Lawyers for victim of police brutality generally cite constitutional violations such as:
  • denial of the due process rights guaranteed by the Fourth and Fourteenth Amendments to the Constitution
  • unreasonable searches prohibited by the Fourth Amendment of the Constitution, and
  • violation of civil rights under the Civil Rights Act of 1871 (42 U.S.C. §1983).
  • Section 1983 of the Civil Rights Act of 1871 provides for a private civil action for damages by any person deprived of his or her civil rights by anyone acting under “color” of law (in other words, in an official, governmental capacity).
The Irony of the Fourteenth
In addition to this, when race may (may not be a factor) civil court cases may revolve around the claim of violations to the victim's right to equal protection under the law as spelled out in the Fourteenth Amendment
It reads:
No state shall make or enforce any law which shall abridge the privileges or immunities of citizens of the United States; nor shall any state deprive any person of life, liberty, or property, without due process of law; nor deny to any person within its jurisdiction the equal protection of the laws.
It is a sadly ironic fact that the Fourteenth Amendment was pushed through Congress by the Radical Republicans in 1868. This progressive fringe of the party believed blacks were entitled to the same political rights and opportunities as whites. And the motive for the Fourteenth amendment was to provide a constitutional basis for protecting freed slaves who remained in the South following the Civil War. 

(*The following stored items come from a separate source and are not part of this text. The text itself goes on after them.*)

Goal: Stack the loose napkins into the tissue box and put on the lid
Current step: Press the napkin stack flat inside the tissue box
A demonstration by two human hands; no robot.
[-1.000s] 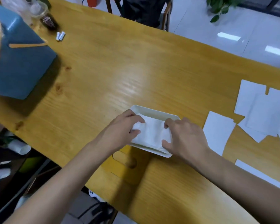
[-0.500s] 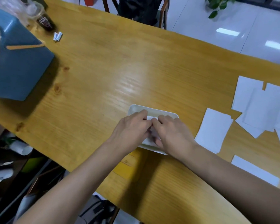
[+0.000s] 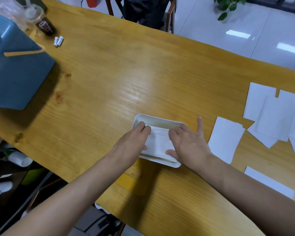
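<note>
Now, view: head camera, looking down over both forearms onto a long wooden table [image 3: 143,74].
Tissue box: a shallow white tissue box [image 3: 160,121] sits near the table's front edge, lid off, between the two hands.
Napkin stack: a white napkin stack [image 3: 158,142] lies inside the box and fills most of it.
Left hand: the left hand [image 3: 133,142] has its fingers [image 3: 143,128] bent down on the stack's far left corner, thumb tip at the near left edge, so it pinches that end.
Right hand: the right hand [image 3: 189,142] curls bent fingers onto the far right corner with its thumb [image 3: 169,152] at the stack's near edge. One finger points straight out past the box's right rim.
Loose napkins: one loose napkin [image 3: 225,140] lies flat just right of the right hand, an overlapping cluster [image 3: 276,116] lies farther right, and another sheet [image 3: 269,183] lies beside the right forearm.
Flat piece: a flat wood-coloured piece [image 3: 131,183] lies at the table's front edge, just on the near side of the box.
Far left: a blue basket [image 3: 19,79] with tan handles, a cup of dark drink [image 3: 44,26] and two small white cylinders [image 3: 58,41].
Background: a chair [image 3: 169,17] and a leafy plant [image 3: 228,5] on a glossy floor.
</note>
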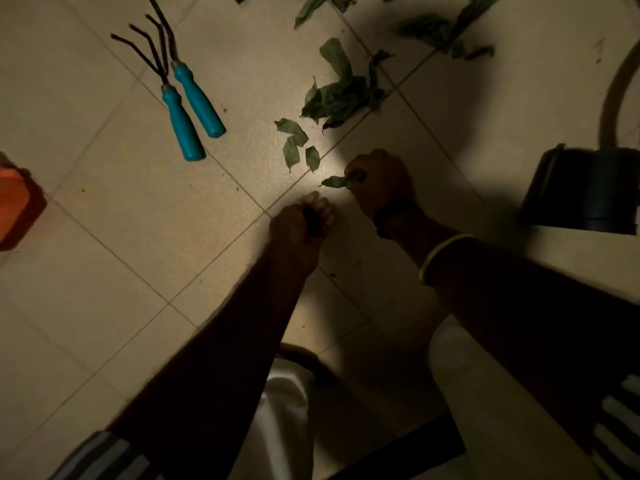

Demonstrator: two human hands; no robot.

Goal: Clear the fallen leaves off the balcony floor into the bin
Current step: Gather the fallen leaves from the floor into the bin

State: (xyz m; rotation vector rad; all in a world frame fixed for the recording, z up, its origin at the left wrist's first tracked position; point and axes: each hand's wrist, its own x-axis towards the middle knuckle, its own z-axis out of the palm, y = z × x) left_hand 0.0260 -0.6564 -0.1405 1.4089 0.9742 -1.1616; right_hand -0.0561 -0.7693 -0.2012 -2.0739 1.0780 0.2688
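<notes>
At mid-frame the right hand [379, 183] pinches a leaf [334, 182] just above the floor [138, 220]. The left hand [301, 225] is curled around something dark beside it. 3 small leaves [297, 143] and a leaf pile [341, 93] lie above; 2 teal-handled tools [187, 98] upper left. The dark bin [585, 188] stands at right edge, bare tiles between.

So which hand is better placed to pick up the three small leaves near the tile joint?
Probably the right hand: it is nearer the three small leaves, though its grip already holds one leaf. The left hand is curled round something dark and sits farther back.
</notes>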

A 1872 Congressional report during the Reconstruction listed countless examples in the former rebel states of black Americans being abused by the vigilante groups like the KKK. But it wasn't just outlawed gangs. The repression included the local authorities.  

Following the war, many of the former slave-holding states adopted "Black Codes" of 1865-1866 which were "criminal codes" that singled out only people of color for special punishment.
The Black Codes was, in its day, white South's version of "zero-tolerance."

The Fourteenth Amendment- which was nothing short of a triumph for civil rights- meant that no State could refuse to recognize the newly-freed slaves as U.S. citizens. It was no longer acceptable for them to be offered less protection under State laws of justice compared with a white citizen.
The idea that there were two forms of justice, one for whites and another for blacks, was supposed to have been forever banished from American soil.
Today, African Americans have every reason to shake their heads and sneer at how little those constitutional protections actually mean when practically applied on the streets of Ferguson and Staten Island.